== Description of the task ==
Produce a verbatim copy of the entries listed below.

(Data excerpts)
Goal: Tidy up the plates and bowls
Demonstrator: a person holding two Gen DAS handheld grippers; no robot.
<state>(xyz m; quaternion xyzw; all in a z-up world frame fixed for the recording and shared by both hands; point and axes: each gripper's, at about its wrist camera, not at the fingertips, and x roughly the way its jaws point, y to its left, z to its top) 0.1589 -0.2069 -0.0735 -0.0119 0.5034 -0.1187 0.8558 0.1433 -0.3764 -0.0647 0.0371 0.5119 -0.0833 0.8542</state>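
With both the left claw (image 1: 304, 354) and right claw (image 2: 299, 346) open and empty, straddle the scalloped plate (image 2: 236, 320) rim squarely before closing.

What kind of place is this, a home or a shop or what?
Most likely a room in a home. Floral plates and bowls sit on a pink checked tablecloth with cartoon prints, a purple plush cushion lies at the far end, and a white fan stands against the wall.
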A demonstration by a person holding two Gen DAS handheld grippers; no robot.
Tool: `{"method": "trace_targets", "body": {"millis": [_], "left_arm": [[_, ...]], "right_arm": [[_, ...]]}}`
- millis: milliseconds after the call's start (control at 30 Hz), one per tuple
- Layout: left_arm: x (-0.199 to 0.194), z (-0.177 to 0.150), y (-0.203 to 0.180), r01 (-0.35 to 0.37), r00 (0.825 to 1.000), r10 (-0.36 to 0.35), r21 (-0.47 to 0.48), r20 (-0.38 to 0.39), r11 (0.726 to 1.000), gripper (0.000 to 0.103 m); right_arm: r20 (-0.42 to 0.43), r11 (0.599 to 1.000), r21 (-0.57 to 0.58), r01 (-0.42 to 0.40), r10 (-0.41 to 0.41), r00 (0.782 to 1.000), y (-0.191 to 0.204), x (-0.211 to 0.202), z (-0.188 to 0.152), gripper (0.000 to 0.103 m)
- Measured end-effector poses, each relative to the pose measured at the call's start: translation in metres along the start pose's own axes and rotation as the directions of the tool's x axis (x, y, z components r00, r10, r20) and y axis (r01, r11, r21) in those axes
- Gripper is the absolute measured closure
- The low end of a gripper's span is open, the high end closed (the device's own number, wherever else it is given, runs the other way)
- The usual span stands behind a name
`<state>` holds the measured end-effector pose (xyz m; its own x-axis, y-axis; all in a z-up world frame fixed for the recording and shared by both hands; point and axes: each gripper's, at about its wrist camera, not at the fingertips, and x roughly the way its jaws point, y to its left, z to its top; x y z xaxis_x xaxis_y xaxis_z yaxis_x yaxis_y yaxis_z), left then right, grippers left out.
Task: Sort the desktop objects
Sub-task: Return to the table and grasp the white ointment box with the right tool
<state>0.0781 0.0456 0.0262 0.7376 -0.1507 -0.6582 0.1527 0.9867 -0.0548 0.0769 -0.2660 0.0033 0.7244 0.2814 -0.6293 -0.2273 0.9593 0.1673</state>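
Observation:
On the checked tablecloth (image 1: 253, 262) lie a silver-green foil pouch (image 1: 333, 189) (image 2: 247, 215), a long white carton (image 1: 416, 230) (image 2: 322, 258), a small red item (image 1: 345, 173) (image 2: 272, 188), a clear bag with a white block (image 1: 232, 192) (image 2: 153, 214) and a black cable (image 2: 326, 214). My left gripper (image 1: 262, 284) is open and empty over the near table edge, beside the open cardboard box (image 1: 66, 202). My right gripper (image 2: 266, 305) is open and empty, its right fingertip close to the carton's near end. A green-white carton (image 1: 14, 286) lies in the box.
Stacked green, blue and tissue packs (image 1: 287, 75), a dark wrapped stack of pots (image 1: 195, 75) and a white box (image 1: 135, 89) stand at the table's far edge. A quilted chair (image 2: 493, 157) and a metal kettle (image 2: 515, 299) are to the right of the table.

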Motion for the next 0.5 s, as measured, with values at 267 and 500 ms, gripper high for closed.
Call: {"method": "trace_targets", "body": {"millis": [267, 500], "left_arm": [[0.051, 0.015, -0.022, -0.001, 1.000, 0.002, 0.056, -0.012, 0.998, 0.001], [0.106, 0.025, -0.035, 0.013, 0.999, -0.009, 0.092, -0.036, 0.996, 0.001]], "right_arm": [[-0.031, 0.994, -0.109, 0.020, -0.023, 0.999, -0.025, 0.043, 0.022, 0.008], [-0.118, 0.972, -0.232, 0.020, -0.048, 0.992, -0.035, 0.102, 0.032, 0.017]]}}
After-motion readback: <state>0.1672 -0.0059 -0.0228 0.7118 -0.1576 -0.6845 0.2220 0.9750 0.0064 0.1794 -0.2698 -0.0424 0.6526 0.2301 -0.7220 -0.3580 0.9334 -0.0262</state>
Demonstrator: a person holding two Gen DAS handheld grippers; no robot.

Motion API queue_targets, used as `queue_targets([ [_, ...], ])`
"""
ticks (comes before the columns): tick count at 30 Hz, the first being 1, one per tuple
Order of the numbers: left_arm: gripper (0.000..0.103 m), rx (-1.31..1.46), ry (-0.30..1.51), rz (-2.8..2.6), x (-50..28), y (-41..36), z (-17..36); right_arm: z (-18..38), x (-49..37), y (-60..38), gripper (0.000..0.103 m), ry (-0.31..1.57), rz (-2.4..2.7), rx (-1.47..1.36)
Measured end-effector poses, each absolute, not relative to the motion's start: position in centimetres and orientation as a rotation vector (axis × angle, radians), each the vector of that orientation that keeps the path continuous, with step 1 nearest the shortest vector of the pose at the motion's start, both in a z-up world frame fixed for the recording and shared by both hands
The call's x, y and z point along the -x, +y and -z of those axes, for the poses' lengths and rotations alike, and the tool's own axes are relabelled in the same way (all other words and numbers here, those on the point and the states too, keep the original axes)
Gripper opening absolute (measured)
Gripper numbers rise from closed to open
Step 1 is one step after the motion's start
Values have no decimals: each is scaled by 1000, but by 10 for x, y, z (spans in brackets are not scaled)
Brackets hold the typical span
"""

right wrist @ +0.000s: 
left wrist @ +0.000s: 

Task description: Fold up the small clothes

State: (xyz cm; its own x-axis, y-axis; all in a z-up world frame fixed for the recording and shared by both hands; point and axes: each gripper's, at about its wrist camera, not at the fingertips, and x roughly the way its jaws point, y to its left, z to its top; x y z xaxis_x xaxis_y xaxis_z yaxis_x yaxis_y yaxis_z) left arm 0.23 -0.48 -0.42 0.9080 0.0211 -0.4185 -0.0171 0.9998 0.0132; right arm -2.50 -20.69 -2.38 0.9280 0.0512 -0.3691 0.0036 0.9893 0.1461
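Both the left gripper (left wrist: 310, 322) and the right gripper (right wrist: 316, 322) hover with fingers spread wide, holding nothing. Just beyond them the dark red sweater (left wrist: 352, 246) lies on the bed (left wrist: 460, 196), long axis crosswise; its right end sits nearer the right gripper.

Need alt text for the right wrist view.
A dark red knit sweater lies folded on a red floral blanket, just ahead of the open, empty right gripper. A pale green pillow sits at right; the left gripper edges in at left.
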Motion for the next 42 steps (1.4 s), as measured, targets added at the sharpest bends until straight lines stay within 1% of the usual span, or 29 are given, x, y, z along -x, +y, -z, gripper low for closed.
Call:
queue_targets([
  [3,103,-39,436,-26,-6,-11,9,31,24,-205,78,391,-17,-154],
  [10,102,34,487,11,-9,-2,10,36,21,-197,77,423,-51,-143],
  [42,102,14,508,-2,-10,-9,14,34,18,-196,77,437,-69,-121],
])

== Exercise solution ==
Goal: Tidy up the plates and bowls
Demonstrator: a person holding two Gen DAS handheld grippers; no robot.
<state>(xyz m; quaternion xyzw; all in a z-up world frame fixed for the recording and shared by both hands; point and axes: each gripper's, at about its wrist camera, not at the fingertips, and x roughly the way its jaws point, y to its left, z to its top) 0.1589 -0.2069 -0.0735 -0.0119 0.5034 -0.1187 0.8558 0.1433 -0.3764 -0.0647 0.0371 0.5119 -0.0833 0.8542</state>
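With both the left claw (image 1: 304, 354) and right claw (image 2: 299, 346) open and empty, straddle the scalloped plate (image 2: 236, 320) rim squarely before closing.

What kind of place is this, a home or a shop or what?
Most likely a room in a home. Floral plates and bowls sit on a pink checked tablecloth with cartoon prints, a purple plush cushion lies at the far end, and a white fan stands against the wall.
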A demonstration by a person holding two Gen DAS handheld grippers; no robot.
Tool: `{"method": "trace_targets", "body": {"millis": [_], "left_arm": [[_, ...]], "right_arm": [[_, ...]]}}`
- millis: milliseconds after the call's start (control at 30 Hz), one per tuple
- Layout: left_arm: x (-0.199 to 0.194), z (-0.177 to 0.150), y (-0.203 to 0.180), r01 (-0.35 to 0.37), r00 (0.825 to 1.000), r10 (-0.36 to 0.35), r21 (-0.47 to 0.48), r20 (-0.38 to 0.39), r11 (0.726 to 1.000), gripper (0.000 to 0.103 m); right_arm: r20 (-0.42 to 0.43), r11 (0.599 to 1.000), r21 (-0.57 to 0.58), r01 (-0.42 to 0.40), r10 (-0.41 to 0.41), r00 (0.782 to 1.000), y (-0.191 to 0.204), x (-0.211 to 0.202), z (-0.188 to 0.152), gripper (0.000 to 0.103 m)
- Measured end-effector poses, each relative to the pose measured at the call's start: translation in metres along the start pose's own axes and rotation as the directions of the tool's x axis (x, y, z components r00, r10, r20) and y axis (r01, r11, r21) in those axes
- Gripper is the absolute measured closure
- The low end of a gripper's span is open, the high end closed (the device's own number, wherever else it is given, runs the other way)
- The usual span stands behind a name
`<state>` holds the measured end-effector pose (xyz m; its own x-axis, y-axis; all in a z-up world frame fixed for the recording and shared by both hands; point and axes: each gripper's, at about its wrist camera, not at the fingertips, and x roughly the way its jaws point, y to its left, z to its top; x y z xaxis_x xaxis_y xaxis_z yaxis_x yaxis_y yaxis_z), left then right, grippers left out.
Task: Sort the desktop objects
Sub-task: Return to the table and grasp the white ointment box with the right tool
<state>0.0781 0.0456 0.0262 0.7376 -0.1507 -0.6582 0.1527 0.9867 -0.0548 0.0769 -0.2660 0.0033 0.7244 0.2814 -0.6293 -0.2273 0.9593 0.1673</state>
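Observation:
On the checked tablecloth (image 1: 253, 262) lie a silver-green foil pouch (image 1: 333, 189) (image 2: 247, 215), a long white carton (image 1: 416, 230) (image 2: 322, 258), a small red item (image 1: 345, 173) (image 2: 272, 188), a clear bag with a white block (image 1: 232, 192) (image 2: 153, 214) and a black cable (image 2: 326, 214). My left gripper (image 1: 262, 284) is open and empty over the near table edge, beside the open cardboard box (image 1: 66, 202). My right gripper (image 2: 266, 305) is open and empty, its right fingertip close to the carton's near end. A green-white carton (image 1: 14, 286) lies in the box.
Stacked green, blue and tissue packs (image 1: 287, 75), a dark wrapped stack of pots (image 1: 195, 75) and a white box (image 1: 135, 89) stand at the table's far edge. A quilted chair (image 2: 493, 157) and a metal kettle (image 2: 515, 299) are to the right of the table.
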
Motion for the next 0.5 s, as measured, with values at 267 and 500 ms, gripper high for closed.
Call: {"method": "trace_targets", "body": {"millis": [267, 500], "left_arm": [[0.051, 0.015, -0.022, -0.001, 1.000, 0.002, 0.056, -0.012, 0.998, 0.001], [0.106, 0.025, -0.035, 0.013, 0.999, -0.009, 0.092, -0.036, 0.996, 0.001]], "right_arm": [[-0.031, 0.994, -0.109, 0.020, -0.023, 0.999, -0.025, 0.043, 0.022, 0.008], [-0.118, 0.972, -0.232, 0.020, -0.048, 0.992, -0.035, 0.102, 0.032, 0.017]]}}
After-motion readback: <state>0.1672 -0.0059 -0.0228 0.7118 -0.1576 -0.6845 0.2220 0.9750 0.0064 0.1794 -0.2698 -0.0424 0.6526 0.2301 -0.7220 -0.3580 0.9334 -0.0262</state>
Demonstrator: a person holding two Gen DAS handheld grippers; no robot.

Motion API queue_targets, used as `queue_targets([ [_, ...], ])`
"""
ticks (comes before the columns): tick count at 30 Hz, the first being 1, one per tuple
Order of the numbers: left_arm: gripper (0.000..0.103 m), rx (-1.31..1.46), ry (-0.30..1.51), rz (-2.8..2.6), x (-50..28), y (-41..36), z (-17..36); right_arm: z (-18..38), x (-49..37), y (-60..38), gripper (0.000..0.103 m), ry (-0.31..1.57), rz (-2.4..2.7), rx (-1.47..1.36)
Measured end-effector poses, each absolute, not relative to the motion's start: position in centimetres and orientation as a rotation vector (axis × angle, radians), each the vector of that orientation that keeps the path continuous, with step 1 nearest the shortest vector of the pose at the motion's start, both in a z-up world frame fixed for the recording and shared by both hands
The call's x, y and z point along the -x, +y and -z of those axes, for the poses' lengths and rotations alike, and the tool's own axes are relabelled in the same way (all other words and numbers here, those on the point and the states too, keep the original axes)
Gripper opening absolute (measured)
Gripper numbers rise from closed to open
Step 1 is one step after the motion's start
Values have no decimals: each is scaled by 1000, but by 10 for x, y, z (spans in brackets are not scaled)
Brackets hold the typical span
"""

right wrist @ +0.000s: 
left wrist @ +0.000s: 

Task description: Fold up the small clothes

State: (xyz cm; its own x-axis, y-axis; all in a z-up world frame fixed for the recording and shared by both hands; point and axes: each gripper's, at about its wrist camera, not at the fingertips, and x roughly the way its jaws point, y to its left, z to its top; x y z xaxis_x xaxis_y xaxis_z yaxis_x yaxis_y yaxis_z) left arm 0.23 -0.48 -0.42 0.9080 0.0211 -0.4185 -0.0171 0.9998 0.0132; right arm -2.50 -20.69 -2.38 0.9280 0.0512 -0.3691 0.0036 0.9893 0.1461
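Both the left gripper (left wrist: 310, 322) and the right gripper (right wrist: 316, 322) hover with fingers spread wide, holding nothing. Just beyond them the dark red sweater (left wrist: 352, 246) lies on the bed (left wrist: 460, 196), long axis crosswise; its right end sits nearer the right gripper.

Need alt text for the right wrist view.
A dark red knit sweater lies folded on a red floral blanket, just ahead of the open, empty right gripper. A pale green pillow sits at right; the left gripper edges in at left.
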Motion for the next 42 steps (1.4 s), as measured, targets added at the sharpest bends until straight lines stay within 1% of the usual span, or 29 are given, x, y, z along -x, +y, -z, gripper low for closed.
Call:
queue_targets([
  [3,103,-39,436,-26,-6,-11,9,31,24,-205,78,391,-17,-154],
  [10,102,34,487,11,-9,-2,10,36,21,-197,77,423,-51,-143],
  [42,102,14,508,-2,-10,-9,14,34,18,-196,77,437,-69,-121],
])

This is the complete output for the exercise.